Loyalty Equals Better Performance
The reasons loyal guests are so important is: 1) because it costs three to five times as much to attract new guests than to retain existing ones; 2) because previous guests strongly influence others by word of mouth recommendation (Conlon et al., 2004, p. 434). Most hospitality professionals do understand the undisputed research on guest service which proves that: 1) Companies that have more satisfied guests experience higher guest loyalty; 2) Companies with higher guest loyalty, perform better financially compared to their competition. Kristiansen et al. (1992), Zeithaml et al. (1996), McColl-Kennedy and Schneider (2000) all found in studies conducted that satisfied guests are key to long-term business success (Cited in Gilbert et al., 2006, 298). This long-term success is based on guest loyalty and retention which consequentially results in future revenue (Ibid). Another theoretical and empirical study on guest satisfaction and performance (including repeat purchase intentions) suggest that satisfaction levels can be directly linked to financial performance (Gupta et al., p. 284, 2007). This is an easy concept to grasp, but understanding guest satisfaction is not as easy.

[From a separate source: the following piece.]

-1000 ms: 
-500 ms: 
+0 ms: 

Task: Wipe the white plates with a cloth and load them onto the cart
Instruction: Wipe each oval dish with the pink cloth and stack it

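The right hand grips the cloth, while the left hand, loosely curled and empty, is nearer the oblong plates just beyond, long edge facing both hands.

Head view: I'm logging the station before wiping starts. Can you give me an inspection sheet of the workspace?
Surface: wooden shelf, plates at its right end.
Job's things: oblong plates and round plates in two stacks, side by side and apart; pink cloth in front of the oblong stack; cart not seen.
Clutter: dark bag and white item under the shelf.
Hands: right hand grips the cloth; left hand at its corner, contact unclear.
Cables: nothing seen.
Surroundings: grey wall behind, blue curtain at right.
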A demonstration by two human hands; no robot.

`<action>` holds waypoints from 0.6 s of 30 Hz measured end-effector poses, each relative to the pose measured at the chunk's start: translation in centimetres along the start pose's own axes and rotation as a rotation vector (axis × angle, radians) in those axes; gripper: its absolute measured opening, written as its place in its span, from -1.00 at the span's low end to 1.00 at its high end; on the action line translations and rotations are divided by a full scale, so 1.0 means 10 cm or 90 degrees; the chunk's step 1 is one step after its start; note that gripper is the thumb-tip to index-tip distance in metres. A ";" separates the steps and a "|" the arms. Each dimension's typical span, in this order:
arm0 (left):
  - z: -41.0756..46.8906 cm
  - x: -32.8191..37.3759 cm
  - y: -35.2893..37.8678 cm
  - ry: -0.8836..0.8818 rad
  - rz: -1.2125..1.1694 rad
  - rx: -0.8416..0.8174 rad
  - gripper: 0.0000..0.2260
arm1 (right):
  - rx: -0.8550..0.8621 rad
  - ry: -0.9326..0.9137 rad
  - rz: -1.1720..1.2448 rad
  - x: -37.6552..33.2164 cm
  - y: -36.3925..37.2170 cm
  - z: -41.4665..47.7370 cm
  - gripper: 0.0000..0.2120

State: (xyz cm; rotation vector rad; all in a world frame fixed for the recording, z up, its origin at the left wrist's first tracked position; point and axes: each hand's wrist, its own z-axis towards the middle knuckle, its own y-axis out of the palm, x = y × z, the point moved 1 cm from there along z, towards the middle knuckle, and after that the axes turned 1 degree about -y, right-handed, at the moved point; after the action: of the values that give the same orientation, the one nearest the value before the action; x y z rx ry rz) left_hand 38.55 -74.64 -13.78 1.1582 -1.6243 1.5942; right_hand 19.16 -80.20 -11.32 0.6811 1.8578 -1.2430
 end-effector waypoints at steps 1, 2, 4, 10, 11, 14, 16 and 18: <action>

The hospitality industry must charge guests different rates depending on demand to stay profitable, thus effective yield management is within the industry important. Because of this, guests are likely to experience variations in their value perception. This supposition is based on research by Zeithaml that argue that value is low price (Cited in Petrick, 2004, p. 398). Because of the complexity of the guest experience, guests are likely to search for evidence of value and satisfaction from three distinct sources: 1) people; 2) process; 3) physical environment; or what has been dubbed as the servicescape (Mattila, 1999, p. 42). There are several theories surrounding the satisfaction and service paradigm of which five of them will be discussed in this article. These theories of interest are ones that relate to antecedents and decedents of satisfaction.

The ‘servicescape’ is a general and widely used term to describe the physical surroundings of a service environment (Reimer et al., 2005, p. 786) such as a hotel or cruise ship. The service offered is to some extent intangible which makes it very difficult for guests to gauge what is good and not so good about the services offered. Therefore, guests are sometimes subconsciously trying to get as much information as possible through experiences to decrease information asymmetries (Reimer et al., 2005, p. 786). This causes guests to look for quality signals or cues which would provide them with information about the service (Ibid), which leads us to ‘cue utilization theory’.
Cue utilization theory
Cue utilization theory argues that products or services consist of several arrays of cues that serve as surrogate signs of product or service quality (Reimer et al., 2005, p. 786). There are both intrinsic and extrinsic cues to help guests determine quality. Where the intrinsic cues provide information on the physical qualities of the product or service, whereas extrinsic cues are product related and provide information such as brand and price (Ibid). Consequentially, because of the limited tangibility of services within a hospitality environment, guests are often left to accept the price of the experience and the physical appearance or environment of the hotel or cruise ship itself as quality signals. 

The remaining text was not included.